Comme l’a confié Rémy Fabre en amont de la signature, ce nouveau plan [le précédent couvrait la période 2017-2022, ndlr] mettra davantage l’accent sur les débouchés. Il s’agira toujours d’accompagner et de former les agriculteurs pour renforcer la performance des exploitations en agriculture biologique mais aussi de soutenir les entreprises qui transforment les produits bio dans leur développement et de diversifier les circuits de distribution, courts comme longs. Ce sont ainsi 10,4 millions d’euros sur cinq ans qui seront alloués par la Région aux différentes actions des partenaires du plan bio : les chambres d’agriculture, la fédération régionale de l’agriculture biologique (Frab), la coopération agricole régionale et le Cluster bio qui accompagne les entreprises. Pour les chambres d’agriculture, il s’agira d’accompagner techniquement chaque agriculteur en bio ou en démarche de conversion, « tout en leur exposant bien la réalité : si oui ou non, il y a un marché », a souligné Rémy Fabre. Du côté de la Frab, son président Nathanaël Jacquart a rappelé la mission de sensibilisation jouée par sa fédération dans ce plan, notamment auprès des jeunes et via le réseau des fermes de démonstration. « Nous travaillons aussi sur le développement des circuits courts et du bio dans la restauration collective », a-t-il précisé.

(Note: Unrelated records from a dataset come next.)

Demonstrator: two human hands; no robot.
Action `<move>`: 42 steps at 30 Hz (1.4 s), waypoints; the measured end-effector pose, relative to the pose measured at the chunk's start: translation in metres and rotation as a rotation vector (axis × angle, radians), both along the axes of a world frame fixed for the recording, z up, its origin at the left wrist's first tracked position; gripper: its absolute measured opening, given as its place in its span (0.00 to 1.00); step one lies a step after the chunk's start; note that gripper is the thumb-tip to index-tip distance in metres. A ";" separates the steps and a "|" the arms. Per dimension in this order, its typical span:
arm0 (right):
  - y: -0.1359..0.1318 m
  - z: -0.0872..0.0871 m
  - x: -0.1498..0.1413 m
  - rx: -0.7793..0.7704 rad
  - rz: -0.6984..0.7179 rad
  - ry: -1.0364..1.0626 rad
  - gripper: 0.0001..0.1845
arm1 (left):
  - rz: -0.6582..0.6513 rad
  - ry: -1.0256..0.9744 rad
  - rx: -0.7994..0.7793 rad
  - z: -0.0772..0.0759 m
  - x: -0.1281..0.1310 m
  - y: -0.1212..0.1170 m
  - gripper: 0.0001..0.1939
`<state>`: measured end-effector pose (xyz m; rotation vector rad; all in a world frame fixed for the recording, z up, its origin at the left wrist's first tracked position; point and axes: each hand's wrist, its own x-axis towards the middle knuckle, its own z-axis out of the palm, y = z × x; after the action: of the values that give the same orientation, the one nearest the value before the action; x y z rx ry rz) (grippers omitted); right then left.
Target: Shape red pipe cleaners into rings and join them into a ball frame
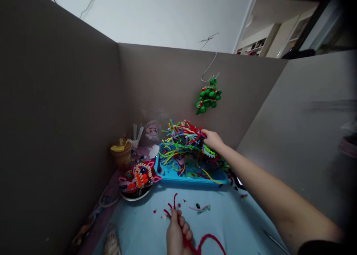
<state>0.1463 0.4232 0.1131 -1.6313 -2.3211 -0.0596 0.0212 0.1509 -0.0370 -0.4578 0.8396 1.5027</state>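
Note:
My left hand (pixel 178 230) is closed around red pipe cleaners (pixel 212 237). Short bent ends poke out above the thumb, and a long loop trails off to the right below. My right hand (pixel 213 139) reaches to the back, its fingers closed on red pipe cleaners at the right side of a tangled, many-coloured pile of pipe cleaners (pixel 178 136). That pile heaps up in a blue tray (pixel 189 181) and spills over its rim. Part of the right fingers is hidden among the strands.
Left of the tray, a red animal-face craft (pixel 141 177) lies on a round dish (pixel 135 198). Behind it stands a brown pot (pixel 122 154). A green and red tree ornament (pixel 209 96) hangs from a wire hook. Scraps (pixel 199 207) dot the blue table; grey panels (pixel 173 83) enclose it.

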 end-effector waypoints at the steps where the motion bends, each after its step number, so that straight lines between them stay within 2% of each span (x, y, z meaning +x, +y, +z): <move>1: -0.007 -0.007 -0.006 -0.006 -0.006 -0.004 0.29 | 0.000 -0.002 0.000 0.000 0.000 0.000 0.17; 4: -0.034 -0.043 -0.031 -0.052 0.003 -0.030 0.33 | 0.003 -0.018 -0.020 0.001 0.000 0.001 0.17; 7: -0.057 -0.084 -0.054 -0.185 0.075 -0.077 0.42 | -0.014 -0.025 -0.028 0.001 0.000 0.002 0.17; 9: -0.061 -0.100 -0.061 -0.254 0.102 -0.086 0.47 | -0.030 -0.037 -0.012 0.002 0.000 0.002 0.17; 11: -0.059 -0.100 -0.059 -0.292 0.125 -0.071 0.49 | -0.061 -0.052 0.019 0.003 0.000 0.002 0.17; 14: -0.061 -0.083 -0.044 -0.303 0.188 -0.011 0.50 | -0.122 -0.061 0.067 0.008 0.000 0.002 0.17; 16: -0.074 -0.071 -0.030 -0.287 0.226 0.036 0.45 | -0.167 -0.060 0.087 0.012 0.002 0.002 0.17; 18: -0.098 -0.067 -0.014 -0.251 0.251 0.109 0.37 | -0.231 -0.042 0.119 0.016 0.005 0.001 0.16; 20: -0.130 -0.073 0.001 -0.190 0.284 0.272 0.30 | -0.300 0.031 0.176 0.020 0.007 -0.001 0.13; 22: -0.166 -0.086 0.014 -0.148 0.316 0.517 0.23 | -0.353 0.184 0.243 0.024 0.010 -0.005 0.10; 24: -0.202 -0.104 0.026 -0.200 0.313 0.766 0.16 | -0.416 0.397 0.321 0.027 0.013 -0.009 0.15; 27: -0.246 -0.127 0.040 -0.442 0.275 1.140 0.27 | -0.561 0.738 0.406 0.029 0.024 -0.014 0.25; 30: -0.277 -0.135 0.053 -0.600 0.223 1.441 0.31 | -0.734 0.970 0.511 0.032 0.046 -0.024 0.28; 33: -0.299 -0.131 0.066 -0.661 0.092 1.655 0.27 | -0.857 1.061 0.535 0.035 0.068 -0.041 0.29; 36: -0.321 -0.130 0.075 -0.702 -0.012 1.812 0.25 | -0.862 1.080 0.533 0.033 0.082 -0.063 0.28; 40: -0.349 -0.142 0.082 -0.663 -0.096 2.010 0.20 | -0.879 1.053 0.464 0.021 0.092 -0.088 0.28; 42: -0.361 -0.151 0.087 -0.627 -0.126 2.036 0.19 | -0.878 1.045 0.413 0.016 0.095 -0.098 0.28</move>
<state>0.2336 0.0627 -0.0376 -0.8623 -0.5554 1.5407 0.1165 0.0531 -0.0207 0.9963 1.2393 0.9448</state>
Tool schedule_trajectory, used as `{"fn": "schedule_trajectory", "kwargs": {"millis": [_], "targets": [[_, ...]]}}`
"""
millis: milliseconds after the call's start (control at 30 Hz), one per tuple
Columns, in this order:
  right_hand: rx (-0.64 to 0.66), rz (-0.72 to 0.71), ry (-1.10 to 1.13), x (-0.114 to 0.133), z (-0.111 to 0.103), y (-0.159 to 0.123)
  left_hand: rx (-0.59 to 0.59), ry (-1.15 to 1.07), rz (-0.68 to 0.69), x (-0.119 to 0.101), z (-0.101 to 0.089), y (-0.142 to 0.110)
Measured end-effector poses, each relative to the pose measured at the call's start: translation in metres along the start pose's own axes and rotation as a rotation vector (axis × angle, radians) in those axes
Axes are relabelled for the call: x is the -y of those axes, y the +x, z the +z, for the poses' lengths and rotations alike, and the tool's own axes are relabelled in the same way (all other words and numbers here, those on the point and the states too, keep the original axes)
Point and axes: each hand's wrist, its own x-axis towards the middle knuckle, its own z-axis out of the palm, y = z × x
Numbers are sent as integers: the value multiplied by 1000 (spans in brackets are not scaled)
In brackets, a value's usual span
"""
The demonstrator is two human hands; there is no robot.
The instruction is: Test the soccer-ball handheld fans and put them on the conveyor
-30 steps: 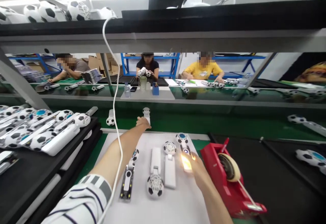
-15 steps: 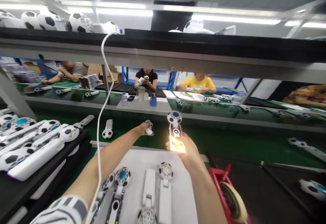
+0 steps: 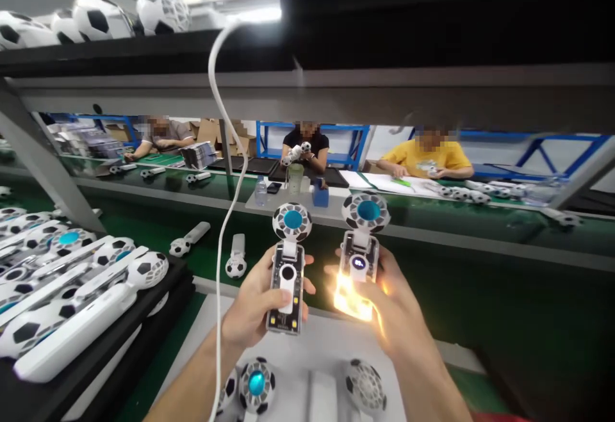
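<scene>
My left hand (image 3: 257,300) is closed round a handheld fan (image 3: 288,287) with a soccer-ball head and a clear-fronted handle, its thumb on the white strip below the round dark button. In my right hand (image 3: 389,294) is a second soccer-ball fan (image 3: 360,243), held upright beside the first and apart from it. Its round display is lit, and bright yellow light glows from the lower handle. Both fan heads show a blue centre. Below the hands, more fans lie on the white board (image 3: 307,339), among them one with a blue centre (image 3: 257,383) and one with a white grille (image 3: 366,385).
At left, a black tray (image 3: 158,307) holds several fans. A white cable (image 3: 221,249) hangs down in front of my left forearm. Overhead runs a dark shelf (image 3: 192,50). Single fans (image 3: 235,257) lie on the green belt (image 3: 480,281). Several people sit across it.
My left hand has come back from the belt with a fan, now upright and facing me. The lit fan in my right hand is nearer and its display shows clearly. The view has shifted left.
</scene>
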Motion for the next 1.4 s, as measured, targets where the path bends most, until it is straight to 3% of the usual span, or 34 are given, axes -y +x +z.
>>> {"fn": "schedule_trajectory", "kwargs": {"millis": [233,433,900,1067,1267,1400], "targets": [[81,28,-123,-14,8,-1,-39,-27,-38,0,-12,1],[93,37,-50,-19,14,-1,-74,-38,-60,3,-17,2],[187,109,-7,-14,8,-4,-87,-64,-91,-3,-9,-3],[154,54,-72,-16,10,-2,-107,-55,-62,-4,-6,-3],[92,103,11,-18,12,0,-109,-37,-78,-5,-4,-5],[105,56,40,-18,13,1,-103,-45,-70,-5,-3,-7]]}}
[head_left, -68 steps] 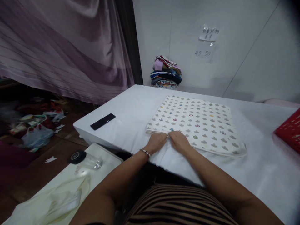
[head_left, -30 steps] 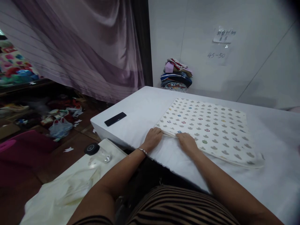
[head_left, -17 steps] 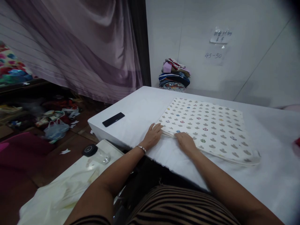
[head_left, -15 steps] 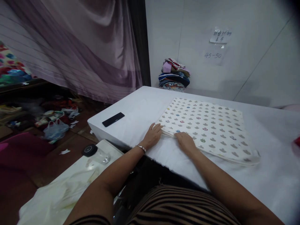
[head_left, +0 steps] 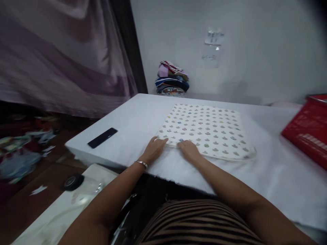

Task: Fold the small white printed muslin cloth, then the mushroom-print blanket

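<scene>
A folded white cloth [head_left: 201, 129], printed with grey shapes and small coloured motifs, lies flat on the white-covered table [head_left: 133, 119]. My left hand [head_left: 154, 149] is at its near left corner, with the fingers closed over the edge. Slightly to the right, my right hand [head_left: 189, 149] grips the same near edge, its fingertips on the fabric. Several layers show along that edge. The undersides of both hands are hidden.
A black phone [head_left: 102, 137] lies at the table's left. Folded clothes [head_left: 172, 80] are stacked by the wall, and a red bag [head_left: 309, 131] is at the right. Below left, a clear jar with a black lid [head_left: 73, 182] rests on a lower white surface.
The view has turned right, so the table's contents appear farther left and the red bag has come into sight. Both hands stay at the cloth's near edge.
</scene>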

« Traverser les soubresauts du marché »

Sébastien Courtois, éleveur laitier bio dans le Rhône, administrateur Sodiaal et représentant de la coopération agricole Auvergne-Rhône-Alpes, a insisté sur les enjeux : « 23 % des coopératives, unions et filiales régionales, ont une activité sur le bio. Mais 50 % d’entre elles connaissent aujourd’hui une baisse d’activité sur les produits biologiques. Or, elles ont investi. Il faut donc les accompagner pour maintenir ce potentiel de production, pour ne pas revenir en arrière et traverser les soubresauts du marché ». Enfin, France Bedouin, présidente du Cluster bio l’a rappelé, « la tâche la plus complexe sera de relancer la consommation bio ». Mais là, le chantier dépasse l’échelle régionale. C’est sur l’enveloppe nationale de 15 millions d’euros sur trois ans pour la communication sur le bio, annoncée par le ministre de l’Agriculture lors du Salon Tech&Bio, que comptent les acteurs de la filière.

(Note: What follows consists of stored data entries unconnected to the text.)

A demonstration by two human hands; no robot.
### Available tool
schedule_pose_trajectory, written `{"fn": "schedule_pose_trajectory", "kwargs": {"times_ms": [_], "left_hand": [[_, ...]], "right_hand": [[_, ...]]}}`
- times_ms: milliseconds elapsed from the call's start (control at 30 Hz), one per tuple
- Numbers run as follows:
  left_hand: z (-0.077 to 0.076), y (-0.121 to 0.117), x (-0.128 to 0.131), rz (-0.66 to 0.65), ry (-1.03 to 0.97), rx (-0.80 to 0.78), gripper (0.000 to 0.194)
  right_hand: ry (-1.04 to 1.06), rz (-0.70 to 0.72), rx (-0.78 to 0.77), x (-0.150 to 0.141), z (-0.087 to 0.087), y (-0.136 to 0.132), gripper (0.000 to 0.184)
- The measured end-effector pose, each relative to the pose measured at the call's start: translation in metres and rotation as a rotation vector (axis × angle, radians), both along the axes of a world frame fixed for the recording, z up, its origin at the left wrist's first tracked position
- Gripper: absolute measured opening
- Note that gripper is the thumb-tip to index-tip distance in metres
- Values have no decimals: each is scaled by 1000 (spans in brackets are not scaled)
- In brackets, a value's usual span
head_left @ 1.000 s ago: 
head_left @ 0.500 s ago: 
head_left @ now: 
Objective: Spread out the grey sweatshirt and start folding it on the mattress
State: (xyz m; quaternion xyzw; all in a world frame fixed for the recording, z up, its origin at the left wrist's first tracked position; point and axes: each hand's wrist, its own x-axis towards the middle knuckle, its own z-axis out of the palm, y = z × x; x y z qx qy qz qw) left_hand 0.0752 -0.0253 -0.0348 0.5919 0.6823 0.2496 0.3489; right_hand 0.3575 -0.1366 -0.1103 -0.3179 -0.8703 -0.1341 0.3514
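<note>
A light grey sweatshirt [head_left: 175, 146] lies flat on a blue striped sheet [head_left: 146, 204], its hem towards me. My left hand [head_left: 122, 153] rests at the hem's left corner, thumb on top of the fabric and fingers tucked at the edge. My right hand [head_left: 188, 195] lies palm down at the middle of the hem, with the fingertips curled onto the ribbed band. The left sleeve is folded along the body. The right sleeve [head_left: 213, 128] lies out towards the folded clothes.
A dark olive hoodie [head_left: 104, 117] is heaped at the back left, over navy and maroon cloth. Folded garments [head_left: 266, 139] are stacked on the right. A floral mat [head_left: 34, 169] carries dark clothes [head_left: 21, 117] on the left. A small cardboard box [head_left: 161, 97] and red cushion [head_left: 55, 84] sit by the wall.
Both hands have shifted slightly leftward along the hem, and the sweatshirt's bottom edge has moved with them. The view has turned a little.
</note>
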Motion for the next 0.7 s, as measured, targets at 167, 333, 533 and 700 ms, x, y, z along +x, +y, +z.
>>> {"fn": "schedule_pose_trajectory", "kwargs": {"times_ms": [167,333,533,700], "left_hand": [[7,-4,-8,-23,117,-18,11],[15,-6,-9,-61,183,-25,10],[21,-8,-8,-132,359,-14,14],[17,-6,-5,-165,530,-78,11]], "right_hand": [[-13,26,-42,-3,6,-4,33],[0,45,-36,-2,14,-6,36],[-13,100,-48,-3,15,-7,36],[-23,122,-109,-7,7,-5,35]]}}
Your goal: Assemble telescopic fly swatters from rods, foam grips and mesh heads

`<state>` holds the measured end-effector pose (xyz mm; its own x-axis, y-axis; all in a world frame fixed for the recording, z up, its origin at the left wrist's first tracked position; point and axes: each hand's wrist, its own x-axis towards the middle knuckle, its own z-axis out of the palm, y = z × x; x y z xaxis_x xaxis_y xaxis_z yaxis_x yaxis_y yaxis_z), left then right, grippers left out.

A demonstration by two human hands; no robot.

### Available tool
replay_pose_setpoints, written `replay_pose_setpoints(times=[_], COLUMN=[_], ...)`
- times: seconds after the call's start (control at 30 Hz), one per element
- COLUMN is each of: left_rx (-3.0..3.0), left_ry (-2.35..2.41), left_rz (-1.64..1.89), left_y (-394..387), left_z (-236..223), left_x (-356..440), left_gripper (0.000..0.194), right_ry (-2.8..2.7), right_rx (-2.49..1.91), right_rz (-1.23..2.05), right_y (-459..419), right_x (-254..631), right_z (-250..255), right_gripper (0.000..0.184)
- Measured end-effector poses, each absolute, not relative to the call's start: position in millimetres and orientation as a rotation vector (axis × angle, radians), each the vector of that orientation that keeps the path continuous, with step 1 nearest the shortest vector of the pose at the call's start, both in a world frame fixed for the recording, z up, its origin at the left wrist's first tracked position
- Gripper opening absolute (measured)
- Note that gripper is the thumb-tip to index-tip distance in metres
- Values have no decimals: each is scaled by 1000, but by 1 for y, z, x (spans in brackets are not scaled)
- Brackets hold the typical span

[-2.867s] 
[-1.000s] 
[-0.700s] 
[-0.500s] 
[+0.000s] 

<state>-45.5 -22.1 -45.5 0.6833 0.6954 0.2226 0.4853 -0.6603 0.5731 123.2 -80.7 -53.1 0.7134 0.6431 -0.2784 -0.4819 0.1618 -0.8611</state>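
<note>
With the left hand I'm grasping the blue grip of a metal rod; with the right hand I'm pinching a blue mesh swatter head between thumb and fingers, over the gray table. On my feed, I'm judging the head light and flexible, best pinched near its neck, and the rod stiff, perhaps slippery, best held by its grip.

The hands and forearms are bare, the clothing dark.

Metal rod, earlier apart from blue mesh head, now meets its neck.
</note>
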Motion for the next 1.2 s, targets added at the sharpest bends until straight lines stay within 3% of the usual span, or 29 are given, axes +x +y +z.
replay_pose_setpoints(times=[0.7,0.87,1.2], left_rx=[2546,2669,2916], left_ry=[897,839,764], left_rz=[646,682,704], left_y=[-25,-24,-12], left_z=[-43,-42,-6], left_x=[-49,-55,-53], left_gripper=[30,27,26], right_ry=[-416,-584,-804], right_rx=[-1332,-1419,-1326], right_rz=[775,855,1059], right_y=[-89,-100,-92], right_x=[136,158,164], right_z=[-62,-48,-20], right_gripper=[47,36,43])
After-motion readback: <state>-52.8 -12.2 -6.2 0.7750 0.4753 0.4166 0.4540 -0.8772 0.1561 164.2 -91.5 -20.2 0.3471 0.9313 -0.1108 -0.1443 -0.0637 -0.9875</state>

À noter, deux visites ont précédé la signature du plan de filière dans la Drôme : celle de la conserverie Jethica à Montmeyran, qui transforme des légumes bio récoltés dans un rayon de 100 km et celle du Gaec la Jersiaise des Combes à Châteaudouble, qui élève en bio 60 vaches laitières et leur descendance sur 160 ha. Les deux associés ont choisi la monotraite. Ils transforment 25 % de leur production et sont autonomes pour l’alimentation du troupeau.